Table of Contents
ISRN Neurology
Volume 2011 (2011), Article ID 354642, 9 pages
Research Article

Predicting Acute Ischaemic Stroke Outcome Using Clinical and Temporal Thresholds

1Department of Neurology, Saint Jean Hospital, 20 Avenue du Languedoc, 66046 Perpignan Cedex, France
2Department of Neurology, CHU Hassan II, Dhar Mehraz, Fes 30000, Morocco
3Department of Neurology, CHU Besancon, 3 Boulevard Fleming, 25030 Besancon Cedex, France

Received 11 April 2011; Accepted 14 May 2011

Academic Editor: G. de Courten-Myers

Copyright © 2011 Denis Sablot et al. This is an open access article distributed under the Creative Commons Attribution License, which permits unrestricted use, distribution, and reproduction in any medium, provided the original work is properly cited.

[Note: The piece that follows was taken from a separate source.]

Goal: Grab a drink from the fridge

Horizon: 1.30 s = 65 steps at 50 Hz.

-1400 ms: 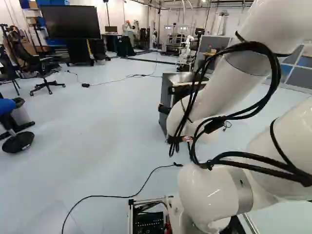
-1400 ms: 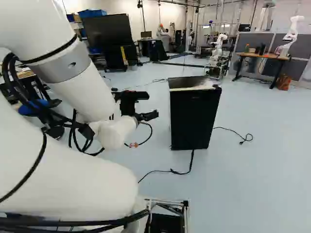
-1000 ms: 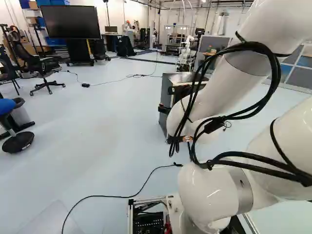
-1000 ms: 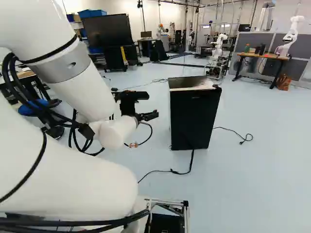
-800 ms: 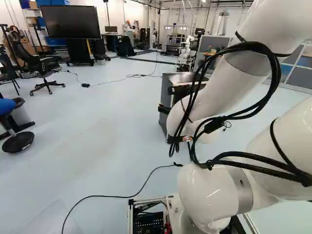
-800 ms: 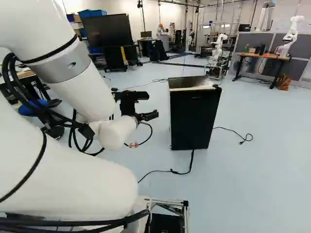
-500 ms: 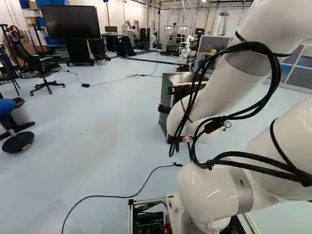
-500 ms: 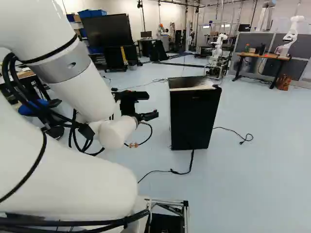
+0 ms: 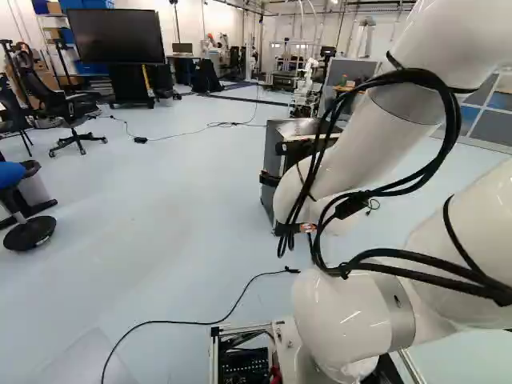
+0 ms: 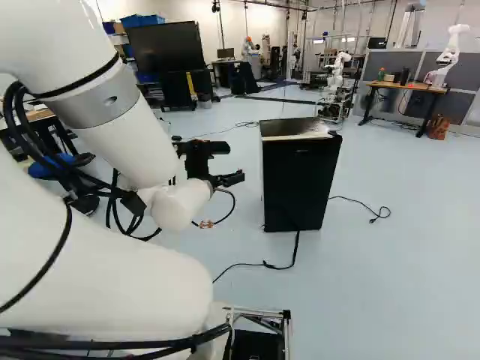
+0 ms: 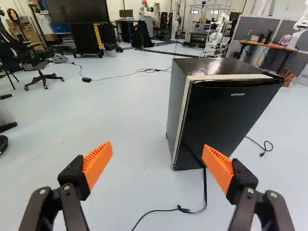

Background. Few studies have analysed the natural course of cerebral ischaemia for predicting outcome. We aimed to determine the early clinical findings and the thresholds for deficit severity and symptom duration that make it possible to stratify outcome. Methods. We included 154 patients with transient ischaemic attack or ischaemic stroke. Stroke profiles and neurological status were assessed from onset to 24 hrs, on admission, at 48 hrs, and at discharge. Outcomes were evaluated using the modified Rankin Scale. Positive and negative predictive values were calculated for the different thresholds. The model was subsequently evaluated on a new prospective cohort of 157 patients. Results. Initial National Institute of Health Stroke Scale (NIHSS) score <5 and symptoms regressing within 135 min were predictive of good outcome. Initial NIHSS score >22 and symptom stability after 1,230 min were predictive of physical dependency or death. Conclusions. Low and high NIHSS cut-off points are effective positive predictive values for good and poor outcomes. Thresholds for symptom duration are less conclusive.